## ABOUT THIS TASK
Reply with one number: the count of lines in the listing that contain the string "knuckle".

## DATA SUPPLIED
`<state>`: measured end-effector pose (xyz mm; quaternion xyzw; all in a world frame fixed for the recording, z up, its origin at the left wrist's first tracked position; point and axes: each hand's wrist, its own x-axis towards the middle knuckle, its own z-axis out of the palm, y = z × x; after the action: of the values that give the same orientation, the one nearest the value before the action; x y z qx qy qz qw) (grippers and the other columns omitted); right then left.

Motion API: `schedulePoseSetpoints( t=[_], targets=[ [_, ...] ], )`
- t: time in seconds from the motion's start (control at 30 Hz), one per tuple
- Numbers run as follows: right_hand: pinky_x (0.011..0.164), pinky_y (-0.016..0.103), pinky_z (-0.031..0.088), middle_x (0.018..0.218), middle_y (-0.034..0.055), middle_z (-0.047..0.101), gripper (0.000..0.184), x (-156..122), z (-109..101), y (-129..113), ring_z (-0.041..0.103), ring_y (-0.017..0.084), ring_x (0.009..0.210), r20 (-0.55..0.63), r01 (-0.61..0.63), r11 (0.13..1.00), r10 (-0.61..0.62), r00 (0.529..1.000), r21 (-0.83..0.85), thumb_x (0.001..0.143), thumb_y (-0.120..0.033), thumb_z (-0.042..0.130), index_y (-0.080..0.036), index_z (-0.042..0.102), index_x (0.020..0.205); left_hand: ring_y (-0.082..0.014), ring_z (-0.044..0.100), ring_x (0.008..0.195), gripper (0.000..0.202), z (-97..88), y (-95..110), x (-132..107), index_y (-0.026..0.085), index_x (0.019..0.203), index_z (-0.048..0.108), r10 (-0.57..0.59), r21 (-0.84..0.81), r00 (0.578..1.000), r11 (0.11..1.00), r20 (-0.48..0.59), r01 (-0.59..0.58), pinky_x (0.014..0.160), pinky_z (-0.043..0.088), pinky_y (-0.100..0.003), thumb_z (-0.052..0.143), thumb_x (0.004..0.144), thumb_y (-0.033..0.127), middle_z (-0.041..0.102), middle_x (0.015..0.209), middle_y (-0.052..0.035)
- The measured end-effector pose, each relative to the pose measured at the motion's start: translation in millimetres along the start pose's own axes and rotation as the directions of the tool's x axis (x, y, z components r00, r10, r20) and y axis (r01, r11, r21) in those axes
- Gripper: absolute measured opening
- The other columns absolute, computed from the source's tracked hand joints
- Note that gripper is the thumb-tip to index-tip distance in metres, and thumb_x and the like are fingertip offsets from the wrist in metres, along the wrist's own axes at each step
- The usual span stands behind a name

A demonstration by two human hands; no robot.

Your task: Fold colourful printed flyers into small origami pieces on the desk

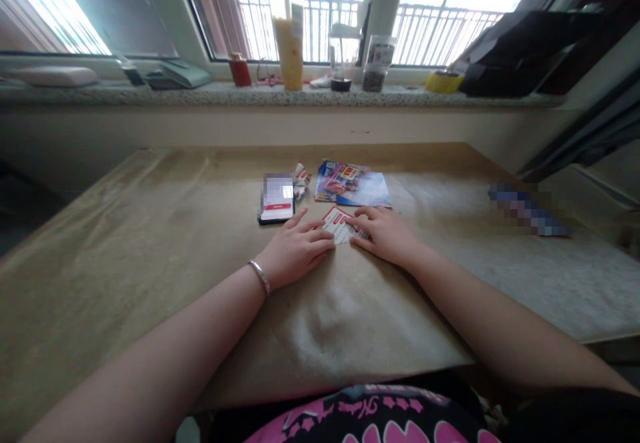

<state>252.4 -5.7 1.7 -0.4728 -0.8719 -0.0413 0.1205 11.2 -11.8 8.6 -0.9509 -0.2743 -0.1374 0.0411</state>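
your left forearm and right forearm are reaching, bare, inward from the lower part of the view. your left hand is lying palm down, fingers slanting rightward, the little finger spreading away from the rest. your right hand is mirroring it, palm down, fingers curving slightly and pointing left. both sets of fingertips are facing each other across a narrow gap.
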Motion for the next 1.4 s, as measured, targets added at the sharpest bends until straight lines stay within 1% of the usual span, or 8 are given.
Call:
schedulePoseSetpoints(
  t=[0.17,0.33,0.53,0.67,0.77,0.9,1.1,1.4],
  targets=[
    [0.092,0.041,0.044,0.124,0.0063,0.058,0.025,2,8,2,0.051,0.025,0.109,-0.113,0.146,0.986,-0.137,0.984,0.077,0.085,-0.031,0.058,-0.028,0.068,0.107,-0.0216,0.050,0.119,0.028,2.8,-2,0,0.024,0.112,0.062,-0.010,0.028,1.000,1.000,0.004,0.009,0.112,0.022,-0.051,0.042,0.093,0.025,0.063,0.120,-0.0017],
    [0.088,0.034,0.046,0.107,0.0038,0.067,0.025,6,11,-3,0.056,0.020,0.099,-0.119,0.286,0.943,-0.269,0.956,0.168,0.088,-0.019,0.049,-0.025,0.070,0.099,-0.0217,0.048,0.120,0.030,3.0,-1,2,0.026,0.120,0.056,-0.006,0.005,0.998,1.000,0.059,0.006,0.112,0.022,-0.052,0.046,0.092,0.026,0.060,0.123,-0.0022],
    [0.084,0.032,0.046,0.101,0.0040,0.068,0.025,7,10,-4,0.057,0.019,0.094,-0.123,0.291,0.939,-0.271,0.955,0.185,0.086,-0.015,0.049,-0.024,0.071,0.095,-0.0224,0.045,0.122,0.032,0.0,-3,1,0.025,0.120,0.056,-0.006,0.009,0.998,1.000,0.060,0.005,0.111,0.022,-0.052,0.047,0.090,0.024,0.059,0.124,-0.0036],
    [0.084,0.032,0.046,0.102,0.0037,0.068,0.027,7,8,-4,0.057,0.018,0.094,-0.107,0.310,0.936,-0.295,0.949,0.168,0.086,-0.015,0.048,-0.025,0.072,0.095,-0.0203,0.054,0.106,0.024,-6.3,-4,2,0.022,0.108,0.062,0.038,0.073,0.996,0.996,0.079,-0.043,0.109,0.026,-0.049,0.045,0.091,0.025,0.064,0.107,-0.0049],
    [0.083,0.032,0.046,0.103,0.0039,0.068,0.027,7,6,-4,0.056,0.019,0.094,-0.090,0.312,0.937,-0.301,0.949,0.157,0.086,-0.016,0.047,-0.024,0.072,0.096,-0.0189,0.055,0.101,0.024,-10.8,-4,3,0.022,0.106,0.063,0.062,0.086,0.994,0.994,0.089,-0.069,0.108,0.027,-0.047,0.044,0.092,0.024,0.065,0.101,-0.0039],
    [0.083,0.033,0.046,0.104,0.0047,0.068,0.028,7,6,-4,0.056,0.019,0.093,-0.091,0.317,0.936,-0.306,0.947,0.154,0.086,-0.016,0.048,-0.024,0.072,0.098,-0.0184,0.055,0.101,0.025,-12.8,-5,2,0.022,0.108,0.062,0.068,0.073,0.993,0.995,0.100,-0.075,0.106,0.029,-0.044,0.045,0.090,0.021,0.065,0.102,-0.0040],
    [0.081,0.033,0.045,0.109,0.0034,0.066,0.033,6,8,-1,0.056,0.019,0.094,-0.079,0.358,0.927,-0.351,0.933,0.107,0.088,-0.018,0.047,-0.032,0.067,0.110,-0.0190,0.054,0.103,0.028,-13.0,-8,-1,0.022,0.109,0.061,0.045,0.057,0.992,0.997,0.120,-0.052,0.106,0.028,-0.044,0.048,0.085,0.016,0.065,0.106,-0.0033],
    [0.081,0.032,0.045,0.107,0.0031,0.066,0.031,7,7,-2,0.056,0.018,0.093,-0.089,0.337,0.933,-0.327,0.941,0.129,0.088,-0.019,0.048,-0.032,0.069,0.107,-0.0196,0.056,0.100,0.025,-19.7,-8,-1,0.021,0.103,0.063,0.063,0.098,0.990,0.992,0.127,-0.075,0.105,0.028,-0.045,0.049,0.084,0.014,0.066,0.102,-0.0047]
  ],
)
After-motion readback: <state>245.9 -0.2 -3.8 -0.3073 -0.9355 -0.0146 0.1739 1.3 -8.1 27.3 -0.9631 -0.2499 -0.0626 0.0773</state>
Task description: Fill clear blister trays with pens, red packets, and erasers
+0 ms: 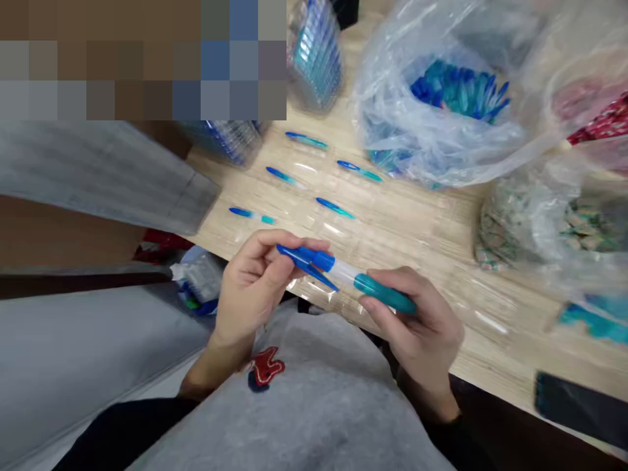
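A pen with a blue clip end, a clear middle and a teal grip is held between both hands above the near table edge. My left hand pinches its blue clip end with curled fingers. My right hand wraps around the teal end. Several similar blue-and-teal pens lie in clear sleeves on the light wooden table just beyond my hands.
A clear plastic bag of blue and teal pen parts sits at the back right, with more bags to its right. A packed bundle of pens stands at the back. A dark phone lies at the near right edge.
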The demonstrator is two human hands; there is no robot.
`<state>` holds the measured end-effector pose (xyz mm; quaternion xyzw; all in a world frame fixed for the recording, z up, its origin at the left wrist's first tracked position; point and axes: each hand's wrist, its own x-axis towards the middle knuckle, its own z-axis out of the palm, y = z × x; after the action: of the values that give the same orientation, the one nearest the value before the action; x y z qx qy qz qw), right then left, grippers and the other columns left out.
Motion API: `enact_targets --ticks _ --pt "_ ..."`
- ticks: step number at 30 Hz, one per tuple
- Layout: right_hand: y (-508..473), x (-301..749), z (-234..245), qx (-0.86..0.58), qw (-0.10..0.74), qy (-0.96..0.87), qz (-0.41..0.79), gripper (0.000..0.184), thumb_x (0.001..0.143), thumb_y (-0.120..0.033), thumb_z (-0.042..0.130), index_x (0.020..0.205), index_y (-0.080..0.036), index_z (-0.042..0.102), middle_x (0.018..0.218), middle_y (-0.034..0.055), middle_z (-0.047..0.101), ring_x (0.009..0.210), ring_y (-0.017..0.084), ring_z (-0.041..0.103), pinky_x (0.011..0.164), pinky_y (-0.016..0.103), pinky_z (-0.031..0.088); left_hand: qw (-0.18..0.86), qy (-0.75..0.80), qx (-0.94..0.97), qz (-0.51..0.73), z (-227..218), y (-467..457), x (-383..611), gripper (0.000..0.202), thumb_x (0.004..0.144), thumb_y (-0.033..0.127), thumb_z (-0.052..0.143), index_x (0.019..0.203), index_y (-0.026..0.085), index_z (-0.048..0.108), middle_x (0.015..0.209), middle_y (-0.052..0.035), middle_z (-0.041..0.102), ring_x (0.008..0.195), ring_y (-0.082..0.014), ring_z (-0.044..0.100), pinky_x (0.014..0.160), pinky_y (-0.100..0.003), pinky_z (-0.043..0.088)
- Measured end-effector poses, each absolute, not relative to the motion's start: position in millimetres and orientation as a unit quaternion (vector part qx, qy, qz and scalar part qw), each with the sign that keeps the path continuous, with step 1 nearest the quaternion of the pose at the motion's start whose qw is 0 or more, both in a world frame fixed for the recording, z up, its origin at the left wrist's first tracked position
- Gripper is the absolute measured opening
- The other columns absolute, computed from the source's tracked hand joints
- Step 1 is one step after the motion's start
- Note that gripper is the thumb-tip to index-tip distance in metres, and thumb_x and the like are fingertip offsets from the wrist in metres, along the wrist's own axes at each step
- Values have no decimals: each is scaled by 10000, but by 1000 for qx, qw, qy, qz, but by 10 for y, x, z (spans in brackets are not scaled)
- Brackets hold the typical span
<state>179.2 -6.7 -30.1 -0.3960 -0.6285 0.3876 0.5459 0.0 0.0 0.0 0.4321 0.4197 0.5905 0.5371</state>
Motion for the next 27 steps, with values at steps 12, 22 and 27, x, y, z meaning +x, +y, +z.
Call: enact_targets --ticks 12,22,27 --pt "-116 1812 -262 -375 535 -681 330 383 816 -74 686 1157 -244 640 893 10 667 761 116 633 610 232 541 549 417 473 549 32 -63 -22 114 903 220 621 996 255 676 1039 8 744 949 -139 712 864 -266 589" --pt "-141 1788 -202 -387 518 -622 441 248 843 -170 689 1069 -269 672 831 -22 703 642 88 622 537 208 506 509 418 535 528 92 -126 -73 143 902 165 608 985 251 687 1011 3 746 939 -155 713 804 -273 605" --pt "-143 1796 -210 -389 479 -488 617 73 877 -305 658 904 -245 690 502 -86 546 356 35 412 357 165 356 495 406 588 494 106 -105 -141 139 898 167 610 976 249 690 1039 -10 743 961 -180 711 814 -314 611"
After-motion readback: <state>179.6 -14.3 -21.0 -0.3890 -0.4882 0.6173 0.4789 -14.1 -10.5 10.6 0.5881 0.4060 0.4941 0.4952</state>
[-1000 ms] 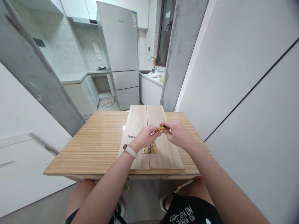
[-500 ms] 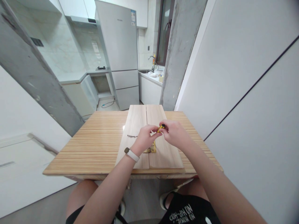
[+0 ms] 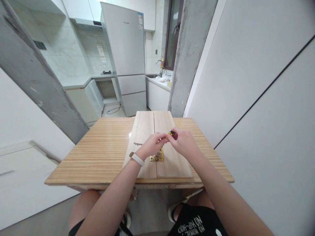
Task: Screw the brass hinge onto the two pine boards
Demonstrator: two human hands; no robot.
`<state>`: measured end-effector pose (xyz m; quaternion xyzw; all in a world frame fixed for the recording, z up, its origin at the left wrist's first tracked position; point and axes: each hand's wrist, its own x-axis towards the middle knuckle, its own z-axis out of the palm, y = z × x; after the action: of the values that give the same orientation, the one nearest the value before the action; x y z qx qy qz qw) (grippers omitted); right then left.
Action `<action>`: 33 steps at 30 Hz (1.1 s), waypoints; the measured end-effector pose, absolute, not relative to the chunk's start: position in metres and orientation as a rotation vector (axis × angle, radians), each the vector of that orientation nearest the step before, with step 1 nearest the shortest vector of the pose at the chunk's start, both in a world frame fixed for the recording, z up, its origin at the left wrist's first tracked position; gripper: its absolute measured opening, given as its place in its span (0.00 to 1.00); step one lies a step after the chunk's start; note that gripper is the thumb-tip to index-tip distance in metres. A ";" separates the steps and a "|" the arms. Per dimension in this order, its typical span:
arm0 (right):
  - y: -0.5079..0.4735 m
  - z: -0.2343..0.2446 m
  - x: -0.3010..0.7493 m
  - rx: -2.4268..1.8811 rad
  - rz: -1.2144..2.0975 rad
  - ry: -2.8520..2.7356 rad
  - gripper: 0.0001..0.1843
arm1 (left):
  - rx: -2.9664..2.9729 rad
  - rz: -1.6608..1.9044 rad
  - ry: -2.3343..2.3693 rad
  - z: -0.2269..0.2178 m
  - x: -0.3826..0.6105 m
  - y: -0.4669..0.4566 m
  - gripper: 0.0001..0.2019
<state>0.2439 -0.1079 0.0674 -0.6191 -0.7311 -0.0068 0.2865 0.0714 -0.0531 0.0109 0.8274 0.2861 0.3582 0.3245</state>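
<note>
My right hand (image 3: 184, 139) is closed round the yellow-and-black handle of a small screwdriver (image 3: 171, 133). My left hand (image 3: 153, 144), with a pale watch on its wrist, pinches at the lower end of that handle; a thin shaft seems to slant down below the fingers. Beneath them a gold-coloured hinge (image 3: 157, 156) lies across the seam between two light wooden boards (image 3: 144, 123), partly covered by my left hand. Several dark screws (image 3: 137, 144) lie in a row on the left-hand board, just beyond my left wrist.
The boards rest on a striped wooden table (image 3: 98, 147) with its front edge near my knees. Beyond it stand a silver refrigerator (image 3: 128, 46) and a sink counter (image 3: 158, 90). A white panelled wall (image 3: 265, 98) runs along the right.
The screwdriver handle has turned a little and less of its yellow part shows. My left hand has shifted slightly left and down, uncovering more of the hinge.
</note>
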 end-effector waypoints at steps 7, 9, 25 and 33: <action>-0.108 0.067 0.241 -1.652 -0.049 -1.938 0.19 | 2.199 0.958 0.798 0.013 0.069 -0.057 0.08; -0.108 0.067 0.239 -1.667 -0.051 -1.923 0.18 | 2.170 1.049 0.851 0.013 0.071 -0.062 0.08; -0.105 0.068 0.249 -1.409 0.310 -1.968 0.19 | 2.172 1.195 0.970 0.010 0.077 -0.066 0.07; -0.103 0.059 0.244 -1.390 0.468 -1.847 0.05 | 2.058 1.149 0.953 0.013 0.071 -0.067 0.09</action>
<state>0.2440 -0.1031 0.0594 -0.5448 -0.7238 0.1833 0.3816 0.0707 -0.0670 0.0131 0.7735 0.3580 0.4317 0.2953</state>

## EXERCISE ANSWER
3